Se os Jogos são dirigidos pela hiperoferta de imagens, a Folha pecou na edição de fotos. A primeira página de 16 de agosto, com a foto de alto a baixo do salto com vara de Thiago Braz foi raro bom exemplo. Além de deixar escapar cenas simbólicas como a do judoca egípcio que se recusou a cumprimentar o atleta israelense.
A Folha não se destacou nos tormentosos casos policiais que envolveram os jogos, como a detenção de supostos planejadores de atentados terroristas e o rumoroso caso do nadador americano que inventou ter sido assaltado. Foi protocolar.
Pouco mostrou da festa na cidade além das arenas; nas casas e nas ruas. Às vezes, parecia esquecer que a competição se realizava no Brasil.
Incomodou os leitores a impressão de que se fazia opção pelo pessimismo. Em mensagens eletrônicas ou nas redes sociais, reclamaram da forma mal-humorada e azeda de textos e títulos da Folha.

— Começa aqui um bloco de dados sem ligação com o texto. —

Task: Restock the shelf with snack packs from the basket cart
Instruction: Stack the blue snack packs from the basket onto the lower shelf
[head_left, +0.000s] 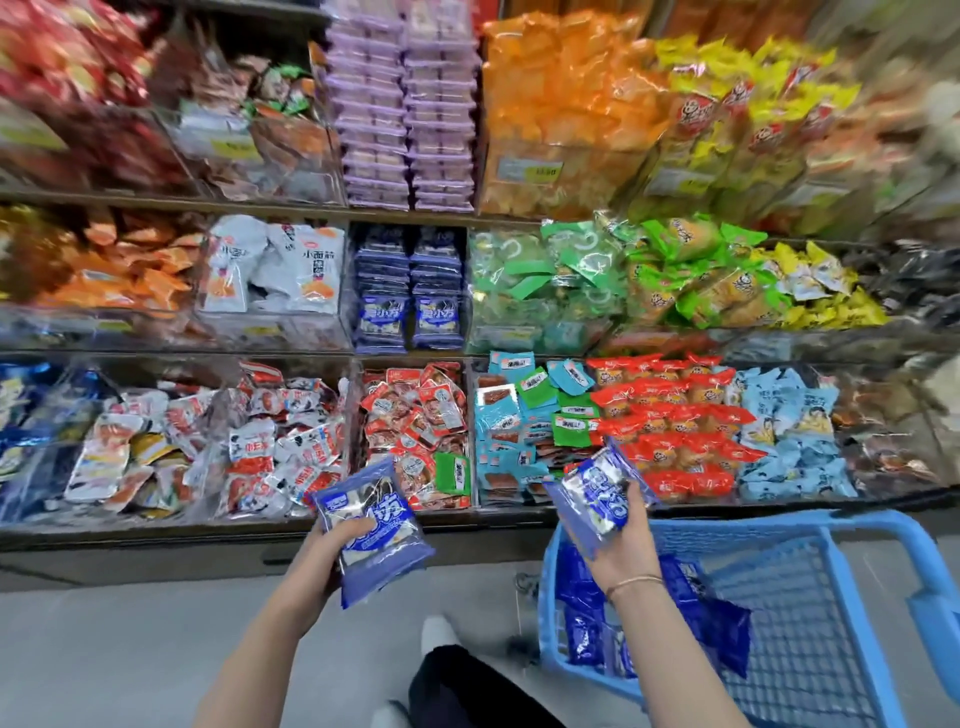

O pior exemplo foi o tratamento dado à medalha do ginasta Arthur Zanetti, como registrado em subtítulo (16/8): "Depois do ouro em Londres, Zanetti leva prata, mas ainda assim se revela satisfeito". Não bastasse, o texto dizia: "Apesar da expectativa em torno dele para a medalha de ouro, o atleta parecia feliz por ter conseguido sua segunda medalha olímpica em duas Olimpíadas consecutivas". Feito inédito na ginástica masculina do país, tinha motivo para estar feliz.
Em todo o mundo, as referências sexistas foram identificadas na cobertura jornalística. Nas disputas masculinas, a cobertura privilegia índices e desempenhos. Nas femininas, dominam as frivolidades e se dá valor demasiado à aparência.
Até na Folha. Caracterizou assim a nadadora húngara Katinka Hosszu (três medalhas de ouro e uma de prata): "A nova fase fez brotar uma Katinka mais forte, quase masculinizada, porém letal".
A questão de gênero é só uma das muitas que a cobertura olímpica levanta. Uma das características mais marcantes foi ter sido óbvia. A Olimpíada do Rio acaba sem que tenha deixado legado jornalístico também.